→ **Action item**:
If a line below includes the string "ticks", copy it.

→ **Source data**:
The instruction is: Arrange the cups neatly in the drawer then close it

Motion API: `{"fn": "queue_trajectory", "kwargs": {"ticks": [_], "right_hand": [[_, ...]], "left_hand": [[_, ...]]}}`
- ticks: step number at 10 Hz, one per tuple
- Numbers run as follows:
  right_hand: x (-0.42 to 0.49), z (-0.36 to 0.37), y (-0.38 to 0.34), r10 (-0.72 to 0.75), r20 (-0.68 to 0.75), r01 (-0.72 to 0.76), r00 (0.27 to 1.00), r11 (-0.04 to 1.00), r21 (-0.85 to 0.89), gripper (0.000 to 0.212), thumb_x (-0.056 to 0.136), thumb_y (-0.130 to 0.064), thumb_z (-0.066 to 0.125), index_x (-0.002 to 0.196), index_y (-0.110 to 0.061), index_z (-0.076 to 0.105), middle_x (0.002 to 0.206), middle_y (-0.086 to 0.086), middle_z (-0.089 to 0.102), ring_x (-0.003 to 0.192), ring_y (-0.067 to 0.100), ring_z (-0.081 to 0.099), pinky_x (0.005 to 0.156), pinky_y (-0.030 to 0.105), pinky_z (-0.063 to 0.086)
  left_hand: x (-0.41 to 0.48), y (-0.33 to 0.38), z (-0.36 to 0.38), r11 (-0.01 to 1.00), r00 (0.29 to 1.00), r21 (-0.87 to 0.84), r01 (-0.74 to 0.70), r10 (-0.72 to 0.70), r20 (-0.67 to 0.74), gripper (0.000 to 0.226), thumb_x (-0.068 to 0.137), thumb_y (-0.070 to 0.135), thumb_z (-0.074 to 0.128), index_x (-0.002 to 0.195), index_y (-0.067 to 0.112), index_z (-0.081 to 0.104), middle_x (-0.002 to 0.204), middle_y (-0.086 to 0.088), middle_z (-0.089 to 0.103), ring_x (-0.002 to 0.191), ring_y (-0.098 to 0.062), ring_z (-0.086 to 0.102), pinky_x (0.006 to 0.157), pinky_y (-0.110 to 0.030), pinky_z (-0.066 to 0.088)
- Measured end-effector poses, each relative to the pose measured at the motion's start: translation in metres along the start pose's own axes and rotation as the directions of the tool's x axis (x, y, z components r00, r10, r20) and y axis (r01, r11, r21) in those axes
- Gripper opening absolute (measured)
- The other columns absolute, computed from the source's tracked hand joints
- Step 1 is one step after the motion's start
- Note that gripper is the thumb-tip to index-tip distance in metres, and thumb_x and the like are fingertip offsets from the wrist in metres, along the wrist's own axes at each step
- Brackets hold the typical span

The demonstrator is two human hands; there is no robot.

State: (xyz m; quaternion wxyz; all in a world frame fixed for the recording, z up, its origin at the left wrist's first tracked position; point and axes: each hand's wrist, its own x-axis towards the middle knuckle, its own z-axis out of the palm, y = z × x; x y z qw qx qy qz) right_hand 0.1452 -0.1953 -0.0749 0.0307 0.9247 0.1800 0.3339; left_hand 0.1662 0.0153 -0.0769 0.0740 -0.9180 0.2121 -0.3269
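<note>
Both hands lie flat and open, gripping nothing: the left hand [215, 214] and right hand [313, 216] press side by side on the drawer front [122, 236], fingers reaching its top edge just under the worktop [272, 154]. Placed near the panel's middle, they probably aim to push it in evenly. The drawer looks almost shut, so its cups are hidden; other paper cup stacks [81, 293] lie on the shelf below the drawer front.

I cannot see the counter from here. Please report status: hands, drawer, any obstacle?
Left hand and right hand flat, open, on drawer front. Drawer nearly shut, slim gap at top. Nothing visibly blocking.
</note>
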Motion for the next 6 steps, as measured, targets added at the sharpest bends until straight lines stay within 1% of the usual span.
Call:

→ **Response to this task**:
Motion API: `{"fn": "queue_trajectory", "kwargs": {"ticks": [_], "right_hand": [[_, ...]], "left_hand": [[_, ...]]}}`
- ticks: step number at 10 Hz, one per tuple

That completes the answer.